**Prompt**
With the pictures omitted, print exactly the lines below, from the one containing "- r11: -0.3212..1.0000" through the one containing "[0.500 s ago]", and nothing else.
*** Opening of Given information ***
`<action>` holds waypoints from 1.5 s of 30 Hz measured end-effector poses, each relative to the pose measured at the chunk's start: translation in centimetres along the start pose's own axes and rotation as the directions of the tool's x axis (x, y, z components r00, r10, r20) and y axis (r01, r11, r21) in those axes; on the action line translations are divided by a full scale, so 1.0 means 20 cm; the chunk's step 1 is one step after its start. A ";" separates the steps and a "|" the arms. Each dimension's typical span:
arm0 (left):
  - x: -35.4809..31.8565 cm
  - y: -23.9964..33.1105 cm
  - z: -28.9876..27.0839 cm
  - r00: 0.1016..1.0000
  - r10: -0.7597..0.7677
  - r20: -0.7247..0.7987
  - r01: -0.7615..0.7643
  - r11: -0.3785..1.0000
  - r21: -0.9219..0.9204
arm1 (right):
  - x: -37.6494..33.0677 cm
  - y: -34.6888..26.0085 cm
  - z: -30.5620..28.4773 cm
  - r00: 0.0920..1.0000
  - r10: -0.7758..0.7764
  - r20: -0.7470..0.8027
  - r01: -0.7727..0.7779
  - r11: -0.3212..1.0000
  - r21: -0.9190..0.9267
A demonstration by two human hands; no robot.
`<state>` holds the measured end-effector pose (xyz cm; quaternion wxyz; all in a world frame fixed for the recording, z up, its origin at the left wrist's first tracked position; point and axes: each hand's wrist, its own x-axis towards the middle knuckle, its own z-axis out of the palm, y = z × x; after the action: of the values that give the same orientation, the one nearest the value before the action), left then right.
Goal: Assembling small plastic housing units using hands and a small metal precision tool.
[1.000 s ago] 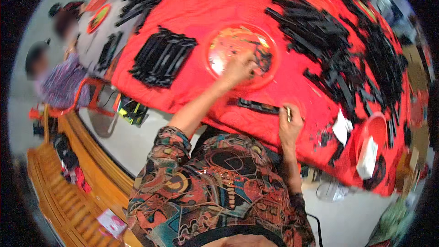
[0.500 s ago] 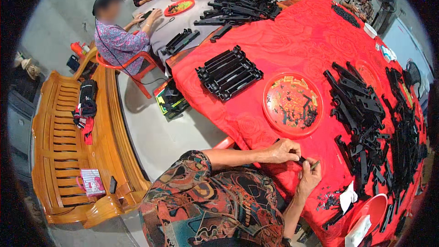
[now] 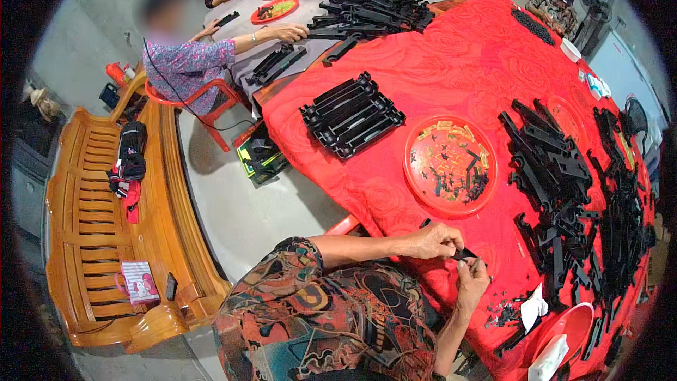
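At the near edge of the red-clothed table, my left hand [image 3: 431, 241] is closed around a long black plastic part [image 3: 464, 254]. One end of it shows beyond my knuckles, the other toward my right hand. My right hand [image 3: 472, 283] is closed, thumb and fingers pinched at that nearer end; whether a smaller piece is between them is hidden. Just beyond my hands lies a round red tray [image 3: 416, 194] with small black pieces and yellowish strips in it. Small black bits [image 3: 504, 310] are scattered by my right wrist.
Heaps of black plastic parts [image 3: 553, 169] cover the table's right side. A neat stack of them [image 3: 352, 114] lies at left. A red basin [image 3: 575, 331] and white tissue [image 3: 534, 308] are near right. A person in a patterned shirt [image 3: 187, 74] sits at far left.
My right hand has shifted slightly down and left, its fingers closer to the part; the thin greenish tip beside its thumb no longer shows. The seated person's arm now reaches to the far heap.
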<state>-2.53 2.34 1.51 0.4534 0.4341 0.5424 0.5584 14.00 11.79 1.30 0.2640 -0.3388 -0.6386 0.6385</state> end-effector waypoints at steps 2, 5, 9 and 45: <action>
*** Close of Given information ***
**Expected output**
  - r11: -0.3212..1.0000
  - r21: -0.9190..0.9267
A demonstration by two human hands; no robot.
`<state>` holds the measured end-effector pose (xyz cm; quaternion wxyz; all in a world frame fixed for the recording, z up, its origin at the left wrist's first tracked position; point and axes: each hand's wrist, its own x-axis towards the middle knuckle, its own z-axis out of the palm, y = z × x; after the action: of the values that give the same orientation, the one nearest the value before the action), left then right.
Goal: Assembling small plastic housing units using hands and a small metal precision tool.
[1.000 s ago] 
[0.500 s ago] 

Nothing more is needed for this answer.